Я ответила: знаю, мадам, и знаю к тому же, что, хотя я с момента появления здесь упорно занимаюсь французским, я все еще говорю с запинками и не могу рассчитывать на уважение учениц. Я, несомненно, буду допускать ошибки, которые вызовут презрение самых невежественных из них. И все же я намерена провести этот урок.
– Они всегда выживают робких учителей.
– Это мне тоже известно, мадам. Я слышала, как они преследовали мисс Тернер и взбунтовались, требуя убрать ее.
Мисс Тернер – бедная одинокая учительница английского, которую мадам сначала взяла к себе на службу, а потом без сожаления уволила; о ее печальной судьбе мне уже успели рассказать.
– C’est vrai[30], – ответила мадам равнодушно, – любая служанка справлялась бы с ними не хуже. У нее слабый, нерешительный характер. Ни такта, ни ума, ни смелости, ни гордости. Этим девочкам она никак не подходила.
Я молча направилась к закрытой двери классной.
– Не вздумайте искать помощи у меня или еще у кого-нибудь, – предостерегла меня мадам. – Обратившись за содействием, вы докажете, что непригодны для этой работы.
Я отворила дверь, вежливо пропустила ее вперед и вошла следом. В пансионе было три больших классных комнаты, и в самой просторной мне предстояло встретиться со вторым отделением – более многочисленным, неугомонным и менее покорным, чем остальные. Впоследствии, когда я глубже вникла в дела пансиона, мне иногда приходило в голову, что спокойное, благовоспитанное и скромное первое отделение подобно (если такое сравнение допустимо) британской палате лордов, а бойкое, шумное, необузданное второе – палате общин.

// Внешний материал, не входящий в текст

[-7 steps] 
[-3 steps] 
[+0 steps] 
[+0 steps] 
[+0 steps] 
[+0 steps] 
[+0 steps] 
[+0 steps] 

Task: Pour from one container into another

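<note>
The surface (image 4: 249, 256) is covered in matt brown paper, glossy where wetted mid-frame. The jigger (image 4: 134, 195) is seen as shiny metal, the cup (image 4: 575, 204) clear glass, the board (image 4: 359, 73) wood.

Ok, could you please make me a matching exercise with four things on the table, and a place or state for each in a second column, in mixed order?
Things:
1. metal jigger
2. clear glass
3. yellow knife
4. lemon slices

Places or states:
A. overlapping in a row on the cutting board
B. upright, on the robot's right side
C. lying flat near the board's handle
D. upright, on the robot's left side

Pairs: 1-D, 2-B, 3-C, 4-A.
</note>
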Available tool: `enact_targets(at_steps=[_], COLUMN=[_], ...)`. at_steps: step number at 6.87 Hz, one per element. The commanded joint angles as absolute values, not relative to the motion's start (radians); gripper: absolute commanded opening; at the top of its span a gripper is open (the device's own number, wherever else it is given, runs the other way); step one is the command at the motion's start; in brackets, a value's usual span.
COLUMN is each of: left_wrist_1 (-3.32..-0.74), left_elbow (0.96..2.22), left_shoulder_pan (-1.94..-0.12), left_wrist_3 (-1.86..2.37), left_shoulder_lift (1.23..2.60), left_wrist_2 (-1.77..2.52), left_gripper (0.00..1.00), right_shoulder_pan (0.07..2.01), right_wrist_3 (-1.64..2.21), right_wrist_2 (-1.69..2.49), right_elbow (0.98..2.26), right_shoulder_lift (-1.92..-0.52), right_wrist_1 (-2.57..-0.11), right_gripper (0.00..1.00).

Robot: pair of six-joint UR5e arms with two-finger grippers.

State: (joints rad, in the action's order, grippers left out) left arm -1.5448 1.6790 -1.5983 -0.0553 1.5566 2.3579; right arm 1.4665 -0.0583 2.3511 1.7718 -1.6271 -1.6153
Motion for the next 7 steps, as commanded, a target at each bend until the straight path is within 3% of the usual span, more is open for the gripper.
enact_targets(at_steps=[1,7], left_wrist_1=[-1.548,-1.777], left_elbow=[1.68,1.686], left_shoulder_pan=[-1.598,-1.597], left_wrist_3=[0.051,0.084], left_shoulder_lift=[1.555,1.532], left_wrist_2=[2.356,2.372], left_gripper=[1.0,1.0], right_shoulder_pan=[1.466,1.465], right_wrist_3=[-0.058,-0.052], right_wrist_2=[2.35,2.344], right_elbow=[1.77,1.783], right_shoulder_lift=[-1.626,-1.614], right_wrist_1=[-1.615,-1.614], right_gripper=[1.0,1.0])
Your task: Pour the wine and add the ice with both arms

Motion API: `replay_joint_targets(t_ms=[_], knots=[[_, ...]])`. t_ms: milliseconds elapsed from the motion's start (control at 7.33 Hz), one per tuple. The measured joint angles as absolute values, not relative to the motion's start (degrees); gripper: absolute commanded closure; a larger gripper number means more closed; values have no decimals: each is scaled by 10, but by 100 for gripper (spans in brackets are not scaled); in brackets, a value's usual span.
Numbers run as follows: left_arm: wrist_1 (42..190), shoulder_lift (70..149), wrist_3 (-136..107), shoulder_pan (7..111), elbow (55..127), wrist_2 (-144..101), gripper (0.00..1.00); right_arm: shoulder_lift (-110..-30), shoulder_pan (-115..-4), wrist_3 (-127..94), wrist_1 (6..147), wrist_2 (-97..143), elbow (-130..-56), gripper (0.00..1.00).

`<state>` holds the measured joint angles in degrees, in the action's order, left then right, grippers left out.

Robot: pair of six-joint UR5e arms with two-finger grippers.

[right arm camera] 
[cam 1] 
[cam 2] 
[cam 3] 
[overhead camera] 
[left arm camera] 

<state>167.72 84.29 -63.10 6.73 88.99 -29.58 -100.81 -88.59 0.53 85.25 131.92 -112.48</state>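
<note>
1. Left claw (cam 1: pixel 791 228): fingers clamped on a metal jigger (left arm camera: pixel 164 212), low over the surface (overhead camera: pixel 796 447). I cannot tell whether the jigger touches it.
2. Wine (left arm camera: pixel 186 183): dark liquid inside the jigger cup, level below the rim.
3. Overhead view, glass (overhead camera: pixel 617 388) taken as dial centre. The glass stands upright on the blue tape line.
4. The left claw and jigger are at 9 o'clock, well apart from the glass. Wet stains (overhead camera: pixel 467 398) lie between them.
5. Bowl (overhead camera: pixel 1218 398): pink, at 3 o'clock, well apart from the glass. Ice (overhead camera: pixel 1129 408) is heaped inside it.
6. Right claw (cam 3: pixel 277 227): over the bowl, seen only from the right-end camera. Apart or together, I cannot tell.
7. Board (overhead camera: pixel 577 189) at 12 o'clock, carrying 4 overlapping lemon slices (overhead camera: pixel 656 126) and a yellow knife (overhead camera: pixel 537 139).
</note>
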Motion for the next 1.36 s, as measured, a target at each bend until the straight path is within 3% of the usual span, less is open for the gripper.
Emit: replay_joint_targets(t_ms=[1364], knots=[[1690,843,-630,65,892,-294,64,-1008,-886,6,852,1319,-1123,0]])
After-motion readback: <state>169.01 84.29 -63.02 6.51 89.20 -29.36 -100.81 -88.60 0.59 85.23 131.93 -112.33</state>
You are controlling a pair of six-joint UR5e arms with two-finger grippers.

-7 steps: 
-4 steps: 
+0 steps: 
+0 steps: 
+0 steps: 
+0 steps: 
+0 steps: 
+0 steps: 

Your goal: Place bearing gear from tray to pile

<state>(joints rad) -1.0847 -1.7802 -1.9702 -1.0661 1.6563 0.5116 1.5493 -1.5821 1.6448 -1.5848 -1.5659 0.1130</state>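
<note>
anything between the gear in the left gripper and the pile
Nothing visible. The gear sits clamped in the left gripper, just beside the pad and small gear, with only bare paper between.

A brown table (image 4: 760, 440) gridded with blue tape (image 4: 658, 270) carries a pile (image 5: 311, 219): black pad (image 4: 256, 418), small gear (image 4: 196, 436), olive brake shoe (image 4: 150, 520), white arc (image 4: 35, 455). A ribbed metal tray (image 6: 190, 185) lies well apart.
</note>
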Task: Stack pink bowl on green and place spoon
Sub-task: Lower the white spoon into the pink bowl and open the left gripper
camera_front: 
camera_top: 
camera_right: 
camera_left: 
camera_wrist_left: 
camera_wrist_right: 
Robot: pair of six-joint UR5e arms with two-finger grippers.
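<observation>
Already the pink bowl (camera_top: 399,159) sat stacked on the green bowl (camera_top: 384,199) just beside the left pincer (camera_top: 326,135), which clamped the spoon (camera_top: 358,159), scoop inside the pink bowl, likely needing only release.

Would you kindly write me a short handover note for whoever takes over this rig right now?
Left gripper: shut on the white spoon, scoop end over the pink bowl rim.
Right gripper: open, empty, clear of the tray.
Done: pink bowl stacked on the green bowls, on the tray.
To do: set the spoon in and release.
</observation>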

Взглянув на учениц, я сразу заметила, что многие выглядят уже не как девочки, а как взрослые барышни. Я знала, что некоторые из них благородного происхождения (насколько сие возможно в Лабаскуре), и была уверена, что ученицы уже проведали, какое положение я занимаю в пансионе. Ступив на возвышение (площадку, приподнятую на одну ступеньку над полом), где стояли стол и стул для учителя, я увидела перед собой множество сверкающих дерзостью глаз и нахмуренных бровей, но ничуть не порозовевших лиц – все предвещало бурю. Женщины и девушки европейского континента резко отличаются от своих сверстниц с Британских островов, принадлежащих к тому же кругу: в Англии мне не приходилось видеть подобных глаз и лиц. Мадам Бек весьма лаконично представила меня, выплыла из комнаты и оставила меня с ученицами одну во всем моем великолепии.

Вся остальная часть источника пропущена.